The next step was developing the pump that could withstand the heat from pumping liquid silicon through a new renewable storage system. They succeeded, and the pump they developed has even been noted in “The Guinness Book of World Records.” The next step in the design was to develop a full energy storage system that would use this pump.


The new system the researchers have described in their conceptual paper is called the TEGS-MPV, the Thermal Energy Grid Storage-Multi-Junction Photovoltaics. The proposal is to convert electricity generated by sunlight or wind into heat via joule heating, a process by which an electric current passes through a heating element.


The applicability of the design is in that it can combined with the renewable energy systems that are in existence, to capture excess electricity during the day and store it for later usage.


Henry cites a small Arizona town that partly uses electricity from a solar plant. “Say everybody’s going home from work, turning on their air conditioners, and the sun is going down, but it’s still hot,” Henry said. “At that point, the photovoltaics are not going to have much output, so you’d have to have stored some of the energy from earlier in the day, like when the sun was at noon. That excess electricity could be routed to the storage system we’ve invented here.”


“One of the affectionate names people have started calling our concept, is ‘sun in a box,’ which was coined by my colleague Shannon Yee at Georgia Tech,” Henry says.  “It’s basically an extremely intense light source that’s all contained in a box that traps the heat.”


For the project to come to life, researchers say that they first needed to develop tanks that are thick and strong enough to insulate the molten liquid within.


“The stuff is glowing white hot on the inside, but what you touch on the outside should be room temperature,” Henry says. Henry proposed graphite for the tanks, although there was risk of corrosion when graphite reacted with silicone. That possibility was tested, and the researchers found that corrosion does not happen.


“It sticks to the graphite and forms a protective layer, preventing further reaction,” Henry says. “So you can build this tank out of graphite and it won’t get corroded by the silicon.” The researchers also found a solution for preventing leaks by using grafoil, a type of flexible graphite that can act as a high-temperature sealant.


“Innovation in energy storage is having a moment right now,” says Addison Stark, associate director for energy innovation at the Bipartisan Policy Center, and staff director for the American Energy Innovation Council. “Energy technologists recognize the imperative to have low-cost, high-efficiency storage options available to balance out nondispatchable generation technologies on the grid.
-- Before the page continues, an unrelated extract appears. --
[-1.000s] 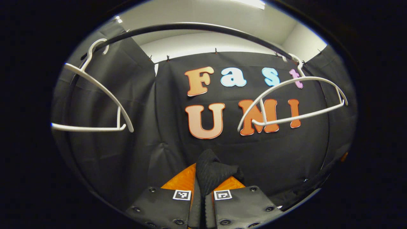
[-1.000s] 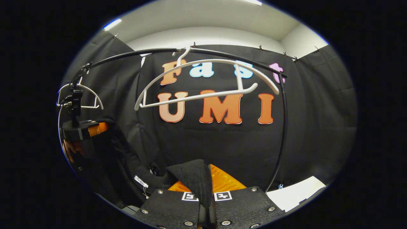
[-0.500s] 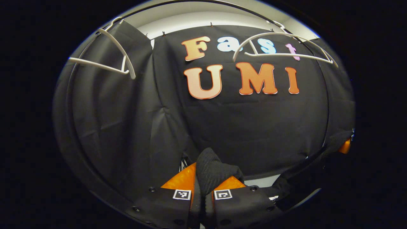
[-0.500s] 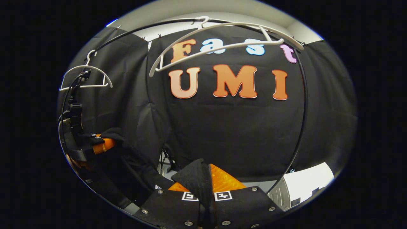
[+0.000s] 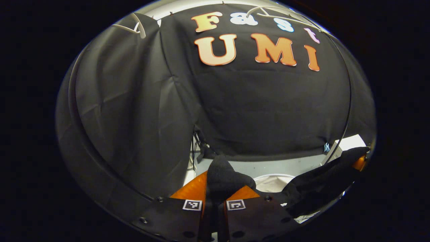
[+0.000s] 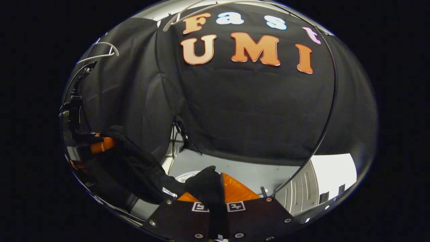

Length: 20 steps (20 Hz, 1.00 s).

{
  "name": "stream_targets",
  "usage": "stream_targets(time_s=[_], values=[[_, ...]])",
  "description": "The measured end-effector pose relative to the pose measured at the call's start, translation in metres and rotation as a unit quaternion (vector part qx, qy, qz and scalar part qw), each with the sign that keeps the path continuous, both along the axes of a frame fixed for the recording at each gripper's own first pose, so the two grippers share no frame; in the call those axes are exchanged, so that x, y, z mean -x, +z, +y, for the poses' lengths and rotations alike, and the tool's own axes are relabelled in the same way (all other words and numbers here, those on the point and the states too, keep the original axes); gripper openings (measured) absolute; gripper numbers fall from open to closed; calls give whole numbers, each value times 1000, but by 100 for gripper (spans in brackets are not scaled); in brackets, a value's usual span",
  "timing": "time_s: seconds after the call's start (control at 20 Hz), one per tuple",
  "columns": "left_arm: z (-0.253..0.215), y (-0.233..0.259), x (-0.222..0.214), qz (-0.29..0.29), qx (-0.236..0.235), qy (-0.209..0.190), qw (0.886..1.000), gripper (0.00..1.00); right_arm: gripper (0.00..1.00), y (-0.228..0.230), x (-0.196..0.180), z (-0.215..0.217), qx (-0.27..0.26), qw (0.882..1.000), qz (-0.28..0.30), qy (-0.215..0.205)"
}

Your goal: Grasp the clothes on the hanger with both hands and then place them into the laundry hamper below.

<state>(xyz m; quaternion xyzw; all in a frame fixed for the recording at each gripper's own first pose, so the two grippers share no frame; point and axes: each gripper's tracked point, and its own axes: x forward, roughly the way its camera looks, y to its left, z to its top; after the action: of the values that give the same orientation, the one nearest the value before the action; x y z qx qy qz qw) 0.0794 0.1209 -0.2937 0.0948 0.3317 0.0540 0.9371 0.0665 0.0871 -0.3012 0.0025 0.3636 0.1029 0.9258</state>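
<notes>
A black garment point(image 5: 221, 173) is pinched between the fingers of my left gripper point(image 5: 221, 184), which is shut on it. From there the cloth stretches right point(image 5: 319, 186) to the right gripper point(image 5: 361, 163) at the view's edge. In the right gripper view, my right gripper point(image 6: 215, 189) is shut on another fold of the garment point(image 6: 205, 183). The cloth sags left point(image 6: 134, 164) to the left gripper point(image 6: 99, 147), held by a hand. The white rim of the laundry hamper point(image 5: 272, 175) shows just below the hanging garment, and also as a curved edge point(image 6: 183, 175). Bare white hangers point(image 5: 136, 28) point(image 6: 100, 50) hang high above.
A black rack pole point(image 5: 347, 111) point(image 6: 327, 114) curves down at the right. A white slatted unit point(image 6: 319, 183) stands on the grey floor point(image 6: 242, 169) at the right. Black booth cloth point(image 5: 134, 111) closes the back and sides.
Both grippers have come down with the garment held between them. The hangers and rail have slid to the top of both views, and the floor and hamper rim have come into sight.
</notes>
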Motion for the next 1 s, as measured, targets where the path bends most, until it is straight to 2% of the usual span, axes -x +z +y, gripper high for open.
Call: stream_targets(time_s=[0.15,0.4,0.45,0.6,0.65,0.7,0.75,0.8,0.85,0.9,0.95,1.0], values=[[9,-37,15,36,-10,3,999,13,11,-29,11,0,0,999,33,-4],[8,-81,39,95,7,14,995,13,14,-56,24,5,5,998,63,-3],[9,-86,42,100,5,12,995,13,8,-57,26,6,4,998,66,-2],[12,-90,43,108,3,16,994,19,13,-70,36,6,5,996,87,0],[15,-95,47,113,3,22,993,22,19,-72,37,5,6,996,91,-1],[17,-100,49,118,7,26,993,29,14,-72,37,7,4,996,91,-2],[15,-103,51,125,14,27,992,33,25,-70,38,10,0,996,90,-1],[14,-109,53,133,16,30,991,49,30,-71,41,11,0,996,92,1],[18,-115,60,142,13,34,989,66,41,-74,41,14,1,995,95,3],[17,-121,64,153,15,35,987,83,47,-77,44,12,2,995,98,4],[17,-125,70,160,14,36,986,100,58,-79,46,12,2,995,101,5],[15,-129,74,168,18,34,985,99,55,-81,49,13,1,994,106,4]])
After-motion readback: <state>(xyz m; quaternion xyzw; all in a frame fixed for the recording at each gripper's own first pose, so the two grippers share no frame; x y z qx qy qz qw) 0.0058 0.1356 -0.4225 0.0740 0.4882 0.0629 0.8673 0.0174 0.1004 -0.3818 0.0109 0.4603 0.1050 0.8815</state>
As such, there are many great ideas coming to the fore right now. In this case, the development of a solid-state power block coupled with incredibly high storage temperatures pushes the boundaries of what’s possible.”


The research is promising: Henry and his team estimate that a single storage system can power 100,000 homes by renewable energy only. What’s more, the system can be used anywhere in terms of geography – unlike the current hydroelectric pumps, that need to be near waterfalls and dams.


“This is geographically unlimited, and is cheaper than pumped hydro, which is very exciting,” Henry says. “In theory, this is the linchpin to enabling renewable energy to power the entire grid.”